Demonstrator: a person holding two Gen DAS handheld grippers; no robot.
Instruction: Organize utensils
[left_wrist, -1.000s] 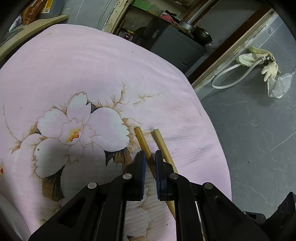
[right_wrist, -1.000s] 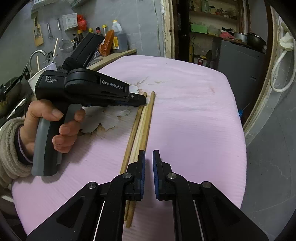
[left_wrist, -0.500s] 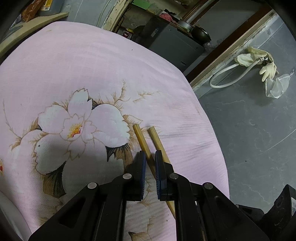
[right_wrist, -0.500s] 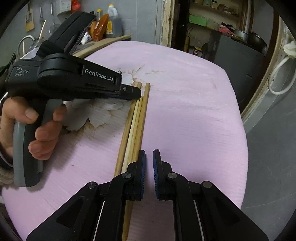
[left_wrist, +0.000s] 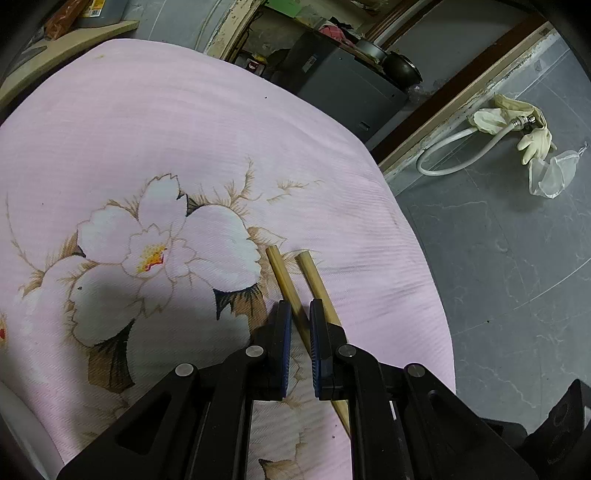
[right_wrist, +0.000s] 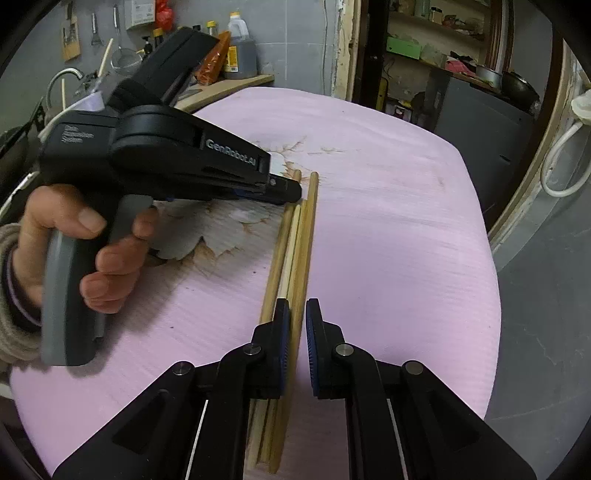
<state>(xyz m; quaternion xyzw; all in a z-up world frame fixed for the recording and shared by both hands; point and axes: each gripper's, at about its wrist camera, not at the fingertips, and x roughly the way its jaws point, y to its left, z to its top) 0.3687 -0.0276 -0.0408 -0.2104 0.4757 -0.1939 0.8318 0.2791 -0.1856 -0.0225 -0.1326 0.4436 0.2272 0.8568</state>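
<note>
Several wooden chopsticks (right_wrist: 295, 243) lie side by side on the pink flowered tablecloth (right_wrist: 388, 221). In the left wrist view two chopstick ends (left_wrist: 282, 275) stick out past my left gripper (left_wrist: 300, 314), whose jaws stand close together around one stick; I cannot tell if they pinch it. In the right wrist view my left gripper (right_wrist: 291, 192) reaches in from the left over the far ends. My right gripper (right_wrist: 296, 314) hovers over the near part of the bundle, jaws nearly closed, holding nothing that I can see.
The table's right edge (left_wrist: 424, 258) drops to a grey floor with a white hose and gloves (left_wrist: 517, 129). A dark cabinet (right_wrist: 480, 114) stands behind the table. A shelf with bottles (right_wrist: 236, 51) and a sink tap (right_wrist: 66, 74) are at the far left.
The right gripper has moved forward along the chopsticks, toward the left gripper. The left gripper has drawn back slightly along the stick ends. The chopsticks lie closer together.
</note>
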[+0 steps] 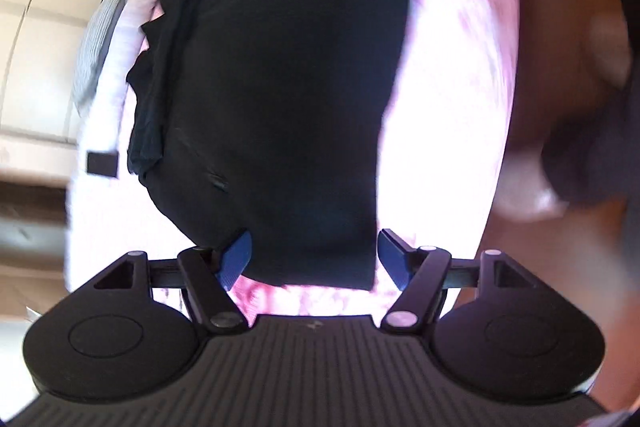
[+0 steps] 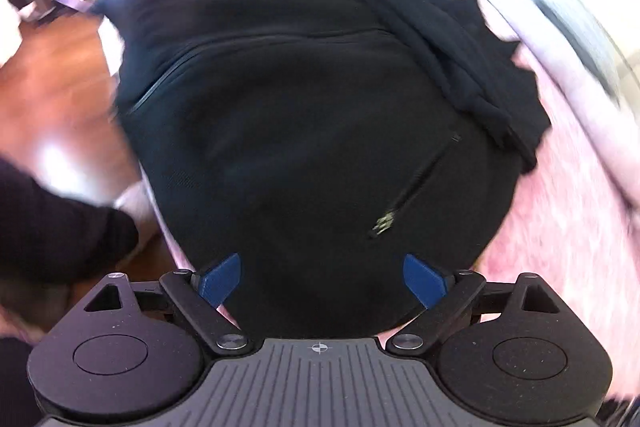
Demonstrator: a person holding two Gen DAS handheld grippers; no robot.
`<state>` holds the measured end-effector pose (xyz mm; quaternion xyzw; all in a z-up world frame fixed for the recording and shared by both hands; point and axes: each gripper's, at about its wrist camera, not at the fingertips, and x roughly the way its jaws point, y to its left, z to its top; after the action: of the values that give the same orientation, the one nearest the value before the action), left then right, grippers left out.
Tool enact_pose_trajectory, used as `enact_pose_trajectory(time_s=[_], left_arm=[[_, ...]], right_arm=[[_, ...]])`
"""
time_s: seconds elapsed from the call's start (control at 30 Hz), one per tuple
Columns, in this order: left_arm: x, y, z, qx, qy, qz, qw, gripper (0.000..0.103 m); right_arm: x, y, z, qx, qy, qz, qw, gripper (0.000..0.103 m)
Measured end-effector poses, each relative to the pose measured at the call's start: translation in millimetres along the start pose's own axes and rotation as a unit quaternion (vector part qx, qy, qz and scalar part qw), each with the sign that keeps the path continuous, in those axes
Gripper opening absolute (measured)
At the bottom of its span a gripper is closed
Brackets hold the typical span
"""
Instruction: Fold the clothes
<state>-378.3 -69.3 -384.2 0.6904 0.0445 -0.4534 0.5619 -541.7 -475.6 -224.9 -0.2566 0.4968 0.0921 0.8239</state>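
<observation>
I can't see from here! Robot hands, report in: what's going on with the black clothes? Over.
Left gripper open, right gripper open, nothing held. Black garment lying on pink blanket, zipper facing up. Nothing blocking.

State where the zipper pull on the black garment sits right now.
In the right wrist view, the zipper pull lies right of centre on the black garment, above the right gripper's open fingers.
</observation>
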Motion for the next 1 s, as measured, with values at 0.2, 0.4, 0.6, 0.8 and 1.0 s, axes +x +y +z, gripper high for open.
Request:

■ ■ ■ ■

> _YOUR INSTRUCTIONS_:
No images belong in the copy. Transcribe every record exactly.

> _COMPLETED TASK_:
Demonstrator: a person holding two Gen DAS handheld grippers; no robot.
Instruction: Organize utensils
[left_wrist, -1.000s] 
[right_wrist, -1.000s] 
[left_wrist, -0.500s] 
[right_wrist, -0.500s] 
[left_wrist, +0.000s] 
[right_wrist, +0.000s] 
<state>(xyz m; quaternion xyzw; all in a z-up world frame fixed for the recording and shared by both hands; point and axes: each gripper's, at about its wrist camera, not at the fingertips, and x roughly the way its jaws point, y to its left, z to its top) 0.3687 -0.0276 -0.0408 -0.2104 0.4757 -0.1939 0.8318 0.2791 -0.1856 -0.0225 -0.1326 0.4436 0.2272 0.8568</state>
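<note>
Several wooden chopsticks (right_wrist: 295, 243) lie side by side on the pink flowered tablecloth (right_wrist: 388, 221). In the left wrist view two chopstick ends (left_wrist: 282, 275) stick out past my left gripper (left_wrist: 300, 314), whose jaws stand close together around one stick; I cannot tell if they pinch it. In the right wrist view my left gripper (right_wrist: 291, 192) reaches in from the left over the far ends. My right gripper (right_wrist: 296, 314) hovers over the near part of the bundle, jaws nearly closed, holding nothing that I can see.
The table's right edge (left_wrist: 424, 258) drops to a grey floor with a white hose and gloves (left_wrist: 517, 129). A dark cabinet (right_wrist: 480, 114) stands behind the table. A shelf with bottles (right_wrist: 236, 51) and a sink tap (right_wrist: 66, 74) are at the far left.
The right gripper has moved forward along the chopsticks, toward the left gripper. The left gripper has drawn back slightly along the stick ends. The chopsticks lie closer together.
</note>
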[+0 steps] 
[+0 steps] 
Demonstrator: a person holding two Gen DAS handheld grippers; no robot.
`<state>` holds the measured end-effector pose (xyz mm; quaternion xyzw; all in a z-up world frame fixed for the recording and shared by both hands; point and axes: each gripper's, at about its wrist camera, not at the fingertips, and x roughly the way its jaws point, y to its left, z to its top; after the action: of the values that give the same orientation, the one nearest the value before the action), left then right, grippers left out.
Tool enact_pose_trajectory, used as `enact_pose_trajectory(time_s=[_], left_arm=[[_, ...]], right_arm=[[_, ...]])`
"""
time_s: seconds elapsed from the call's start (control at 30 Hz), one per tuple
Columns, in this order: left_arm: x, y, z, qx, qy, qz, qw, gripper (0.000..0.103 m); right_arm: x, y, z, qx, qy, qz, qw, gripper (0.000..0.103 m)
Measured end-effector poses, each relative to the pose measured at the call's start: translation in millimetres along the start pose's own axes and rotation as a unit quaternion (vector part qx, qy, qz and scalar part qw), each with the sign that keeps the path continuous, in those axes
Gripper opening absolute (measured)
At the bottom of its span a gripper is closed
Brackets hold the typical span
"""
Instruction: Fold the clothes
<state>-378.3 -69.3 -384.2 0.6904 0.0445 -0.4534 0.5619 -541.7 -475.6 -224.9 -0.2566 0.4968 0.0921 0.8239</state>
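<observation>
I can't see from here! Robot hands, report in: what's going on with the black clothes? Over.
Left gripper open, right gripper open, nothing held. Black garment lying on pink blanket, zipper facing up. Nothing blocking.

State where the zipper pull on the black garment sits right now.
In the right wrist view, the zipper pull lies right of centre on the black garment, above the right gripper's open fingers.
</observation>
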Motion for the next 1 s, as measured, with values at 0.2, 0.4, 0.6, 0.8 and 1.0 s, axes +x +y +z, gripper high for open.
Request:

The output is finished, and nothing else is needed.